Like regional powers elsewhere in the world, India apparently exploited local disputes to achieve its diplomatic goals with the help of its local friends, who do not necessarily hurt their own nation’s interests but willingly receive foreign help in matters that can be of mutual gain.
It was no coincidence that whoever – be it King Gyanendra or Maoist leader Prachanda – sought to counterbalance India’s influence in Nepal with that of China, lost power.
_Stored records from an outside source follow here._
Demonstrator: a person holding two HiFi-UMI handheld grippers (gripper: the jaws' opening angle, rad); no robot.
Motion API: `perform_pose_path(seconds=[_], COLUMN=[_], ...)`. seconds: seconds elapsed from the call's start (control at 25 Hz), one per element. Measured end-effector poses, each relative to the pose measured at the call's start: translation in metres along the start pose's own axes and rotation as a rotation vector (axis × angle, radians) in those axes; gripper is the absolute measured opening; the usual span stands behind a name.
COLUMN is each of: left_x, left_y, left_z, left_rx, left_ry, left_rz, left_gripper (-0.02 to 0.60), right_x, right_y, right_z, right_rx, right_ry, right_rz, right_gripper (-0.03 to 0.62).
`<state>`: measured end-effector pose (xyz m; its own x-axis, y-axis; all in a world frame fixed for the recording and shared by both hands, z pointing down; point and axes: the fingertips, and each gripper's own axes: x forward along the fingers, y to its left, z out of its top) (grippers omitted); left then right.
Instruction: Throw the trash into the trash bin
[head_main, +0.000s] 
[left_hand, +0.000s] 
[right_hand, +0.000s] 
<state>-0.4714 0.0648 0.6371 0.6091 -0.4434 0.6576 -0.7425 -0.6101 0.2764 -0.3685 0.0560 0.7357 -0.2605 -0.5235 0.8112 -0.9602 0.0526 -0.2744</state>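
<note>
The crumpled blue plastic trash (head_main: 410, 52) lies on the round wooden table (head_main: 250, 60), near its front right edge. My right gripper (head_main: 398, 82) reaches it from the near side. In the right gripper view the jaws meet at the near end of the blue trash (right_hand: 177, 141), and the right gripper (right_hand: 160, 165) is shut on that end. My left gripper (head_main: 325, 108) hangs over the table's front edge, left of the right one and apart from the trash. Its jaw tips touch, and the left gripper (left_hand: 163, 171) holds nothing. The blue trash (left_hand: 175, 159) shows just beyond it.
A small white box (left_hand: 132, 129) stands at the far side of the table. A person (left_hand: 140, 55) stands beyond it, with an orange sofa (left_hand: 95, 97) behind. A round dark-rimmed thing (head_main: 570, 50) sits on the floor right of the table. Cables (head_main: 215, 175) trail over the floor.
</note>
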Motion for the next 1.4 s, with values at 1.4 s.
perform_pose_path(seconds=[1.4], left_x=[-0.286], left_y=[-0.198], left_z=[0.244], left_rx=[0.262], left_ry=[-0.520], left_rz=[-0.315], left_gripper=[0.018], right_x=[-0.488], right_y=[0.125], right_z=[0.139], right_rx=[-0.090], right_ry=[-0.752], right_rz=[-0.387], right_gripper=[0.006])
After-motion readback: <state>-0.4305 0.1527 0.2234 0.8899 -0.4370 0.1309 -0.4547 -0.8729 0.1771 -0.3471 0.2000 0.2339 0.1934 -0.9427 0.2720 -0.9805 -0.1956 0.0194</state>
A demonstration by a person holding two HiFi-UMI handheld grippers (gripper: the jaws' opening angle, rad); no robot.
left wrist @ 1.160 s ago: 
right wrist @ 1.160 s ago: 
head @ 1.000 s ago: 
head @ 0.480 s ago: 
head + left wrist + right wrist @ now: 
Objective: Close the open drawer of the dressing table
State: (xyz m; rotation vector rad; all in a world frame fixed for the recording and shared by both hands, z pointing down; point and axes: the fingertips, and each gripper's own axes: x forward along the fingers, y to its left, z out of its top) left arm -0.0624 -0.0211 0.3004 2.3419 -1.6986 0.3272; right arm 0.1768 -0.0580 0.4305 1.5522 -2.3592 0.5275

It’s common knowledge that Nepal’s political parties, including the Maoists, had Indian help in abolishing the monarchy in 2006. King Gyanendra allegedly sought China’s help in taking in fighting the Maoist, who waged a civil war against the monarchy. It is also widely believed that Prachanda had to resign as prime minister in May 2009 because then President Dr. Ram Baran Yadav, a leader of the Nepali Congress, took a stand against Prachanda in his conflict with the then army chief. Prachanda’s mistake was that he visited Beijing before paying a visit to New Delhi.
A more suitable example could be the 1989 blockade imposed by then Indian Prime Minister Rajiv Gandhi, supposedly due to Kathmandu’s growing closeness with China, as was seen in Nepal’s procurement of Chinese anti-aircraft guns at the time. As a result, New Delhi managed to persuade Nepal to drop the party-less panchayat system, paving the way for political parties-led governance, though still under the monarchy. The people of Nepal were also against the panchayat system, and, more importantly, the Nepali Congress led the movement for the new political system, which was more reassuring to New Delhi.
A New Policy?
However, the political circumstances in Nepal have now changed. The sense of sovereignty among the people and political leaders has naturally increased, now that Nepal has a constitution.
Moreover, it’s only Madhesi leaders who are calling for a constitutional amendment. The Nepali Congress and the Marxist-Leninist party – both of which were seen as pro-India until the blockade – agreed to the provisions of the constitution, or perhaps they had no other option given that there were deep ideological divisions in the Constituent Assembly and the new charter emerged from trade-offs between parties.
If we give the benefit of the doubt to the Indian government led by Prime Minister Narendra Modi, New Delhi may have had reason to react. Perhaps Modi’s government kept its promise, namely that it would not seek to micro-manage Nepal’s internal affairs. However, Modi remains as adamant in achieving India’s diplomatic goals as his predecessors. So the message that the blockade has sent to Nepal is, “We won’t interfere as long as you do what we say.” It is a message that hasn’t gone well with Nepal’s leaders.
India now may revert to its older ways of seeking to play a behind-the-scenes role in securing its interests in Nepal. But the problem is, New Delhi has few friends left to help with the meddling.